What this task involves:
Scan the entries below and tally the lines that include "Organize". Return nothing but the tally.

Records supplied:
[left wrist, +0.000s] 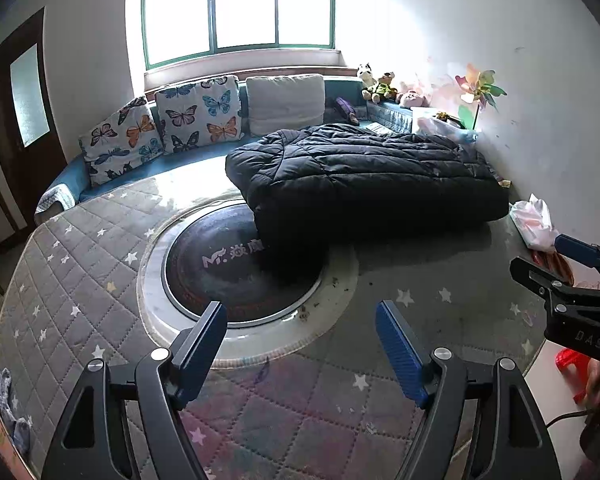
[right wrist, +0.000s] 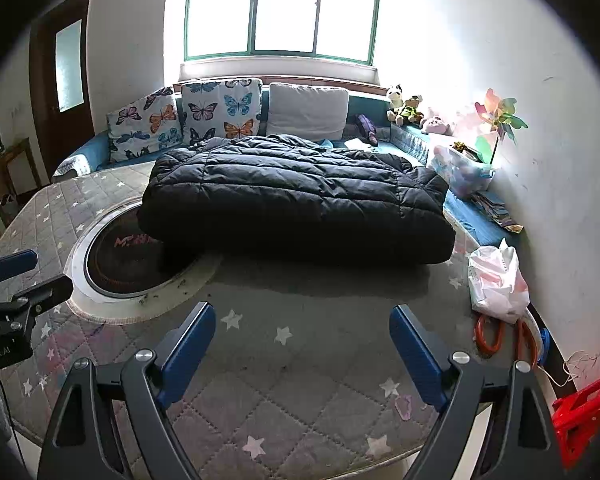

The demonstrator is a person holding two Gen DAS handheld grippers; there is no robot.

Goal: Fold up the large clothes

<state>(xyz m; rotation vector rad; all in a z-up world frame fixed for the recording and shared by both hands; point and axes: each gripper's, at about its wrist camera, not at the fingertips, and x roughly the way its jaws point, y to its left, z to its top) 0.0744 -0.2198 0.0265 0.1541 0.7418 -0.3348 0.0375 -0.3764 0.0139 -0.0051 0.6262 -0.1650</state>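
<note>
Both tongs (left wrist: 300, 344) (right wrist: 302, 350) gape empty; folded black jacket (right wrist: 296, 196) lies well beyond.

A: Room ahead of the right claw (right wrist: 302, 354)?
B: Bare quilted table (right wrist: 300, 400) up to the folded black jacket (right wrist: 296, 196). A plastic bag (right wrist: 498, 284) and orange scissors (right wrist: 488, 334) crowd its right.
</note>
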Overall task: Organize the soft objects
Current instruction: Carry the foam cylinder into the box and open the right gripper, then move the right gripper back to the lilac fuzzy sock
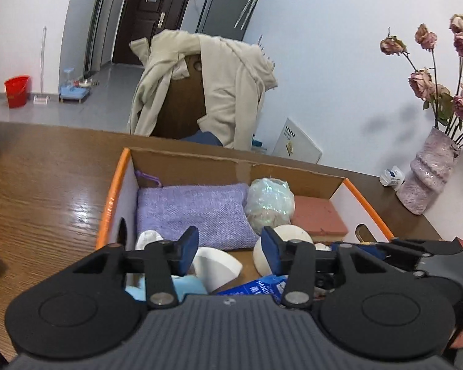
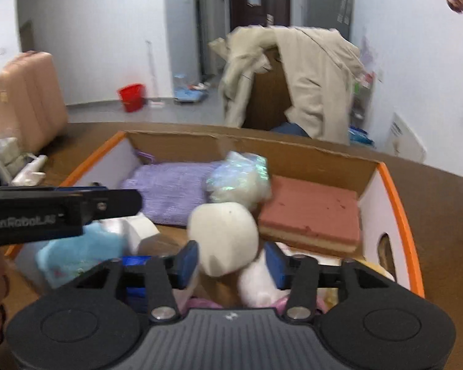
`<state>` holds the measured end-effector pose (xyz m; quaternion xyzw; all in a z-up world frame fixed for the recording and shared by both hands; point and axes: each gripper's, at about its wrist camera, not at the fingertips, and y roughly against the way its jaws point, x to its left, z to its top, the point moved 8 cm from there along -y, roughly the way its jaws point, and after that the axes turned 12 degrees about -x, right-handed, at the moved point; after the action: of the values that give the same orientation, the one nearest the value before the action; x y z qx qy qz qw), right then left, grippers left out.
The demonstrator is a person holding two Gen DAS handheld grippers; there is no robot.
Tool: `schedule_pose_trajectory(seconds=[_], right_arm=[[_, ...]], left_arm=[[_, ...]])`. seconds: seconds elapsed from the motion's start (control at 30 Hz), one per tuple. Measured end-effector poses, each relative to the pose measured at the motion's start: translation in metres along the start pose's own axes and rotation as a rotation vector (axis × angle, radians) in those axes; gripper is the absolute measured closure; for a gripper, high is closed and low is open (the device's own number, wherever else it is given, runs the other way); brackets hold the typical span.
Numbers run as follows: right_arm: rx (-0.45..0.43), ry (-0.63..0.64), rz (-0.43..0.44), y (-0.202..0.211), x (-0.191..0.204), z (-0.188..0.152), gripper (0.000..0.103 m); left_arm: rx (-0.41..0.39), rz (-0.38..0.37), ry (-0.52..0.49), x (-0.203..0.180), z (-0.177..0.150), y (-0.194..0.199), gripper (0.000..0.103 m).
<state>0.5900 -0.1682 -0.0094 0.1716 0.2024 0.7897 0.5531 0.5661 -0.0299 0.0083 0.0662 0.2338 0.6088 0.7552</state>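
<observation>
An orange-edged cardboard box (image 1: 114,197) sits on the wooden table and holds soft things: a purple knitted cloth (image 1: 194,212), a shiny wrapped bundle (image 1: 270,200), a red-brown sponge block (image 1: 319,215), a white foam ball (image 1: 293,234), a white wedge (image 1: 217,266) and a light blue plush (image 1: 185,286). My left gripper (image 1: 230,249) is open and empty above the box's near side. My right gripper (image 2: 233,260) is open over the box (image 2: 401,203), its fingers on either side of the white foam ball (image 2: 223,236), not pinching it. The left gripper (image 2: 61,208) shows at the left of the right wrist view.
A chair draped with a beige jacket (image 1: 213,83) stands behind the table. A pink vase of dried roses (image 1: 429,178) and a small white bottle (image 1: 392,177) stand at the right. A pink suitcase (image 2: 24,98) and clutter (image 2: 18,160) lie at the left.
</observation>
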Motion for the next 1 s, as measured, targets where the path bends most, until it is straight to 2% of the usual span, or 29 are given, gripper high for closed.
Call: schedule_pose_trajectory(seconds=[0.13, 0.3, 0.47, 0.6, 0.8, 1.0], right_arm=[[-0.059, 0.017, -0.013, 0.035, -0.004, 0.009, 0.045], [-0.129, 0.04, -0.032, 0.087, -0.017, 0.021, 0.045], [-0.19, 0.048, -0.034, 0.154, -0.022, 0.016, 0.042], [-0.24, 0.054, -0.03, 0.199, -0.02, 0.007, 0.037], [-0.308, 0.036, 0.0, 0.257, -0.01, -0.019, 0.031], [-0.355, 0.032, 0.013, 0.3, 0.007, -0.061, 0.027]], left_arm=[[-0.039, 0.025, -0.014, 0.0, 0.013, 0.027, 0.047], [-0.095, 0.014, -0.068, -0.012, 0.021, 0.085, 0.034], [-0.163, -0.007, -0.121, -0.027, 0.021, 0.153, 0.028], [-0.216, 0.02, -0.155, -0.036, 0.016, 0.198, 0.025], [-0.268, 0.028, -0.184, -0.05, -0.014, 0.259, 0.019], [-0.288, 0.074, -0.198, -0.061, -0.066, 0.302, 0.015]])
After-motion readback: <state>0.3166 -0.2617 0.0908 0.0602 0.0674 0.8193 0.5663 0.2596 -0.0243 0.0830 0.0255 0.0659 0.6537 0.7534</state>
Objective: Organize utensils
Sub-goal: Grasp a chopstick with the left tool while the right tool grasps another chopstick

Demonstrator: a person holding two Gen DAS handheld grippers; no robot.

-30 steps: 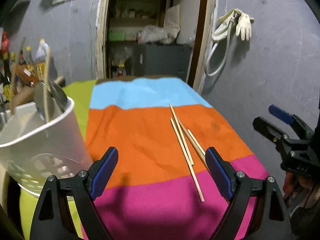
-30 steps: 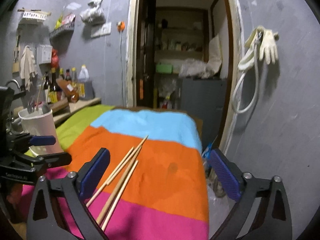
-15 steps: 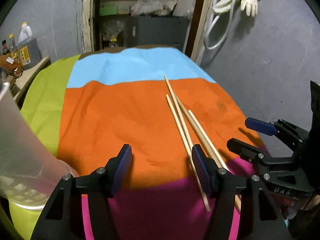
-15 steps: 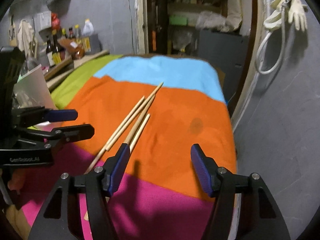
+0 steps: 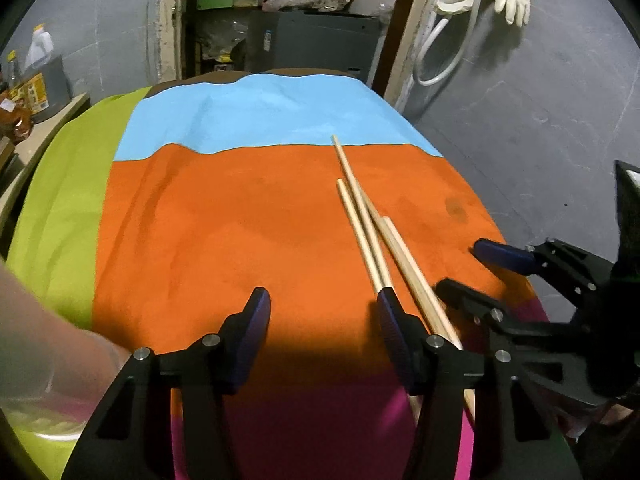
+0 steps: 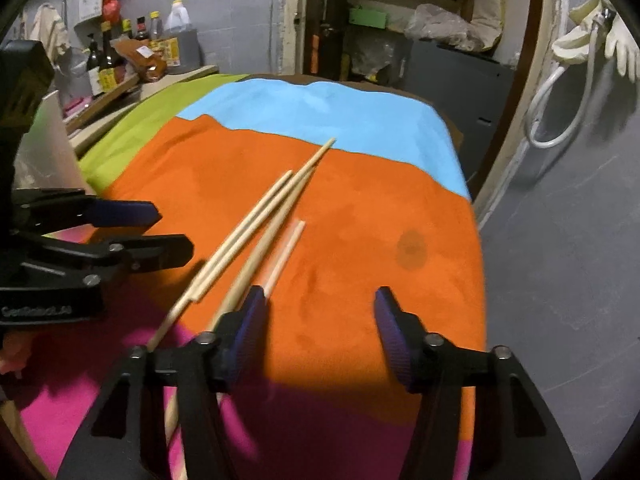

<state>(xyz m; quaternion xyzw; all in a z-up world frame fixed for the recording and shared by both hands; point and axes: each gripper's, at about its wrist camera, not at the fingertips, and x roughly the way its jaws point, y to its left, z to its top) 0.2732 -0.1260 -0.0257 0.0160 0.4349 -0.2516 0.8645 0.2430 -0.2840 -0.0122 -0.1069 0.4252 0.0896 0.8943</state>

Result below:
2